----- DATASET EXTRACT
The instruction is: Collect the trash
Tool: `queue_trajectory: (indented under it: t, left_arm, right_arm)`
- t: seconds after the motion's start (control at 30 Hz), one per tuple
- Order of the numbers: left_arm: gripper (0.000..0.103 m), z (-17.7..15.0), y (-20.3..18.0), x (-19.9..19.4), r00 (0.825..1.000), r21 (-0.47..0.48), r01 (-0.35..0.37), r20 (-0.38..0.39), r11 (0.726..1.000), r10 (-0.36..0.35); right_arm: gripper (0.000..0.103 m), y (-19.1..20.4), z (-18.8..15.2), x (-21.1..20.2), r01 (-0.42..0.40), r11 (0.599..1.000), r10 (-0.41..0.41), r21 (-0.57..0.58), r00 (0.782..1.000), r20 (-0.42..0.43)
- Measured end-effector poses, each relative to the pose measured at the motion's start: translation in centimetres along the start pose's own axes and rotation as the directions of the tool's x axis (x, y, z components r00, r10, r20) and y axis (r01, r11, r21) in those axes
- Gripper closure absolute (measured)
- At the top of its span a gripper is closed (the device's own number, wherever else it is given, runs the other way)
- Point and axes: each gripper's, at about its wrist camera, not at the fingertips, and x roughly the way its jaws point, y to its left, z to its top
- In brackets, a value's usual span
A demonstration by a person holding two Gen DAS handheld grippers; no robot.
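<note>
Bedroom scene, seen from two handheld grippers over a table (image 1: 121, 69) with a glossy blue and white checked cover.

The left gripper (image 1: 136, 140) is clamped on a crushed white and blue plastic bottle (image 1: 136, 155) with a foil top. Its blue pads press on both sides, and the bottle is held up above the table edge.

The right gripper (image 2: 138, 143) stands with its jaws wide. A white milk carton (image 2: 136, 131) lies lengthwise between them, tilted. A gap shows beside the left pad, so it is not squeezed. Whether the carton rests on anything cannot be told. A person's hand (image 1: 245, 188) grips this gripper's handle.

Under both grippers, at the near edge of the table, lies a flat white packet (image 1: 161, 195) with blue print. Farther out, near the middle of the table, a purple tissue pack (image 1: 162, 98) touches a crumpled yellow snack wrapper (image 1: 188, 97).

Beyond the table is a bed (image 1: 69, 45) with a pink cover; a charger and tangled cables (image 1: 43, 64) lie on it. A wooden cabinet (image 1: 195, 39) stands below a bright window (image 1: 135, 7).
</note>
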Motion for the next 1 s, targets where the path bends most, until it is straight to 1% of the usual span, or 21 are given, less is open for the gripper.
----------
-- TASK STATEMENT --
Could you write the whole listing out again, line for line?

-- ANSWER TO THIS EXERCISE --
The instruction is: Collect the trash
Tool: `queue_trajectory: (indented under it: t, left_arm, right_arm)`
- t: seconds after the motion's start (control at 30 Hz), one per tuple
- Order of the numbers: left_arm: gripper (0.000..0.103 m), z (-17.7..15.0), y (-20.3..18.0), x (-19.9..19.4), r00 (0.825..1.000), r21 (-0.47..0.48), r01 (-0.35..0.37), r20 (-0.38..0.39), r11 (0.726..1.000), r10 (-0.36..0.35); right_arm: gripper (0.000..0.103 m), y (-19.1..20.4), z (-18.8..15.2), x (-21.1..20.2), r01 (-0.42..0.40), r11 (0.599..1.000), r10 (-0.41..0.41), r21 (-0.57..0.58), r00 (0.782..1.000), r20 (-0.42..0.43)
- Measured end-effector poses, each relative to the pose measured at the motion's start: translation in centimetres along the start pose's own axes and rotation as the directions of the tool's x axis (x, y, z components r00, r10, r20) and y axis (r01, r11, r21) in those axes
- Gripper closure absolute (measured)
- At the top of its span a gripper is closed (the device's own number, wherever else it is given, runs the other way)
- Point and axes: each gripper's, at about its wrist camera, not at the fingertips, and x roughly the way its jaws point, y to its left, z to its top
- In brackets, a value's usual span
A demonstration by a person holding two Gen DAS handheld grippers; no robot.
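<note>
Bedroom scene, seen from two handheld grippers over a table (image 1: 121, 69) with a glossy blue and white checked cover.

The left gripper (image 1: 136, 140) is clamped on a crushed white and blue plastic bottle (image 1: 136, 155) with a foil top. Its blue pads press on both sides, and the bottle is held up above the table edge.

The right gripper (image 2: 138, 143) stands with its jaws wide. A white milk carton (image 2: 136, 131) lies lengthwise between them, tilted. A gap shows beside the left pad, so it is not squeezed. Whether the carton rests on anything cannot be told. A person's hand (image 1: 245, 188) grips this gripper's handle.

Under both grippers, at the near edge of the table, lies a flat white packet (image 1: 161, 195) with blue print. Farther out, near the middle of the table, a purple tissue pack (image 1: 162, 98) touches a crumpled yellow snack wrapper (image 1: 188, 97).

Beyond the table is a bed (image 1: 69, 45) with a pink cover; a charger and tangled cables (image 1: 43, 64) lie on it. A wooden cabinet (image 1: 195, 39) stands below a bright window (image 1: 135, 7).
</note>
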Motion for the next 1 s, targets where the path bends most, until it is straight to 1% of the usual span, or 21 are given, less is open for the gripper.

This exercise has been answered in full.